Dagmar scrolled along her list of emails, answered and unanswered. There were even more than there had been the previous day, an impressive number. Many were from people that Dagmar knew only as online presences floating around the online game blogs.
She considered again this circle of which she was the temporary center, and the further circles that emanated from each of the members. There was a latent power in this group, a wide variety of skills and acquaintance. This group, she thought, could get things done.
Everyone, supposedly, was within six degrees of separation from everyone else.
Dagmar reflected that LadyDayFan maintained her own ARGRELATED online bulletin board, called Our Reality Network, where industry gossip was retailed and games were discussed, analyzed, and eventually solved.
The games that Dagmar created were designed to be solved. She created the puzzles, or suggested them to the team’s professional puzzle designers, and the solutions were buried somewhere for the players to find. The games were finite: they led to a particular place, like the wedding in Bengaluru, and then they were over.
Her current situation, which had her placed at a hotel in a state of Schrödingerlike uncertainty, was a puzzle that perhaps had no solution. Certainly she was incapable of solving it.
Perhaps, she thought, her dilemma could be solved not by any individual but by a Group Mind.
She sat down and began to type.
From: Dagmar
Subject: Indonesia
Perhaps you can help me after all. I seem to be at the center of a puzzle that is in need of a solution.
I’m at the Royal Jakarta Hotel, on the fourteenth floor. This is at 6°11’31.8”S, 106°49’19.48”E. The situation is deteriorating and I’m worried for my personal safety.
The embassy has been of no use at all.
I want to get out of Jakarta and to a country that isn’t having a revolution. My sole assets consist of US$180 in cash, a high-powered PDA/telephone, a computer, and some credit cards that don’t seem to be worth anything in the current situation.

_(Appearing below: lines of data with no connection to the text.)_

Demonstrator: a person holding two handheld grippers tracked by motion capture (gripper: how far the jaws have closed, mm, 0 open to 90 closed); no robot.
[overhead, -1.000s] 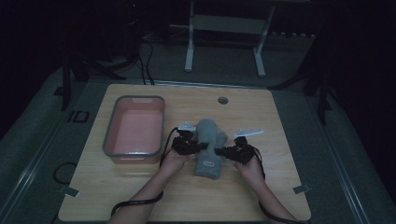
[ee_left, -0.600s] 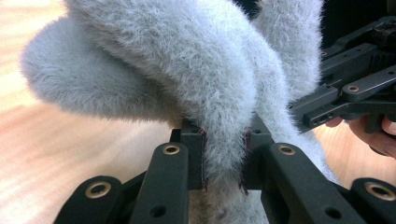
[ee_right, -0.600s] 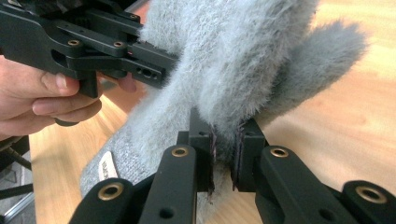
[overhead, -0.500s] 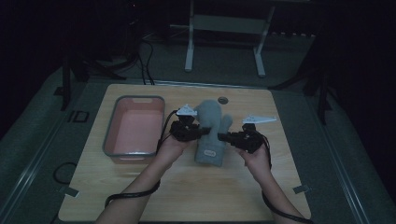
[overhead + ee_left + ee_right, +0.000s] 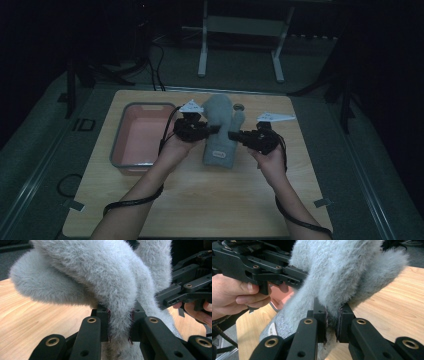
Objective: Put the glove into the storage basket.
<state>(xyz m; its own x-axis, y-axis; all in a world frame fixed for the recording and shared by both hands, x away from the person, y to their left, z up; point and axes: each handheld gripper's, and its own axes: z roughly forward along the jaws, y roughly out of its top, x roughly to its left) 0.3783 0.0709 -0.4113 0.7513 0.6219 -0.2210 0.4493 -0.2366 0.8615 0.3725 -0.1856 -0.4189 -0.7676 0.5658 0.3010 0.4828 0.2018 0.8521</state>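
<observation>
A fuzzy grey mitten (image 5: 219, 131) hangs above the middle of the wooden table (image 5: 200, 200), cuff end down, held from both sides. My left gripper (image 5: 212, 131) is shut on its left edge; in the left gripper view the jaws pinch a fold of the mitten (image 5: 100, 277) at the left gripper (image 5: 120, 323). My right gripper (image 5: 234, 135) is shut on its right edge; the right gripper view shows the mitten (image 5: 337, 267) squeezed between the jaws of the right gripper (image 5: 332, 321). A small label (image 5: 218, 155) sits near the cuff.
A pink tray with a grey rim (image 5: 120, 145) stands on the table's left part. A small round grommet (image 5: 238, 106) lies near the far edge. Metal stand legs (image 5: 240, 45) rise beyond the table. Cables trail from both grippers along the forearms.
Both grippers have lifted the mitten off the table and carried it farther from the person, and it now hangs upright between them.
</observation>
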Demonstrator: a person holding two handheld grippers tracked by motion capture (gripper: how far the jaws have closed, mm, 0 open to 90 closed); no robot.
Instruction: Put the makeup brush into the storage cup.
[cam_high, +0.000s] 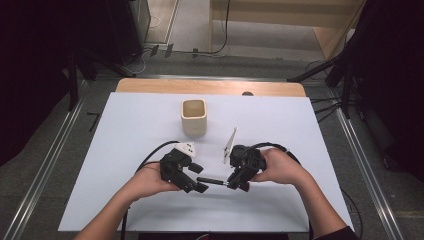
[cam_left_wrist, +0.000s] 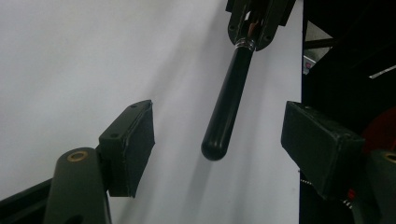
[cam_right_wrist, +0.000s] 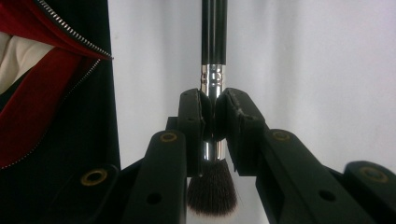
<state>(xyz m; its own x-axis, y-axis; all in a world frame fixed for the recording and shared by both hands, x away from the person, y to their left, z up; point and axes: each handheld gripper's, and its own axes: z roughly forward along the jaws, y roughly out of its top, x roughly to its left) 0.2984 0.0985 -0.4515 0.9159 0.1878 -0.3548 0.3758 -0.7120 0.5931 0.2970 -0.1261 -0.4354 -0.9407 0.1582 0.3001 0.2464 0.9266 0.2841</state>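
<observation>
Brush (cam_right_wrist: 214, 70), light and stiff-handled with soft bristles, hangs above the worktop (cam_high: 125, 130), pinched at its slick metal collar by the right tongs (cam_right_wrist: 214, 119); left tongs (cam_left_wrist: 217, 140) gape around its handle tip, probably the better hold.

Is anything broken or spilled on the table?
Nothing stands out. The cup stands upright, and the right gripper holds the makeup brush by its metal collar, handle toward the open left gripper.
</observation>
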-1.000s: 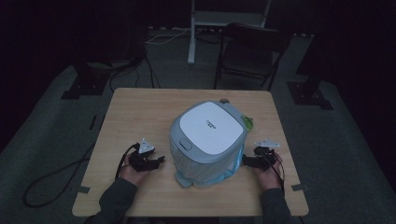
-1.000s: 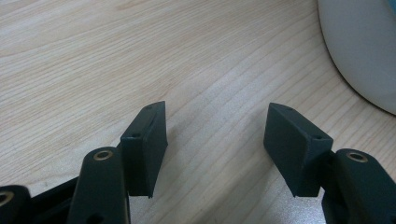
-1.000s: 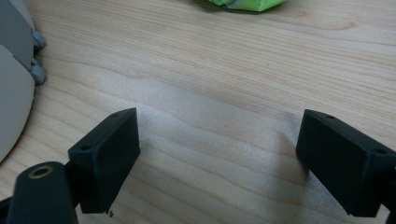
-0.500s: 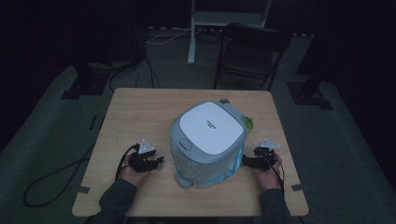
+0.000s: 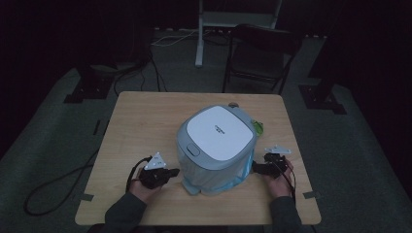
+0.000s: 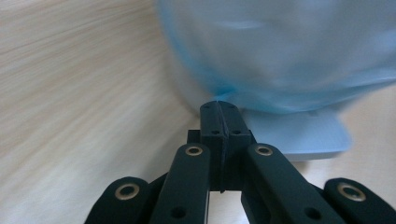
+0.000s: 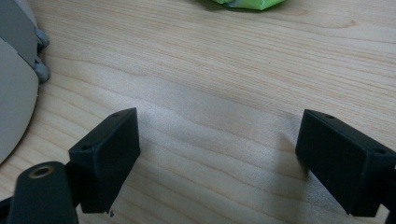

Most of the police have gone home. The army has besieged the city but has not entered it. The government is holed up somewhere. The streets are in the hands of rioters or Islamic societies, most of which are composed of martial artists.
If you know of anyone who can help me, I’d appreciate hearing from them.
If you don’t, thanks anyway.
Bests,
Dagmar
She clicked the Send button without thinking, then sat back and wondered just what it was she’d set in motion.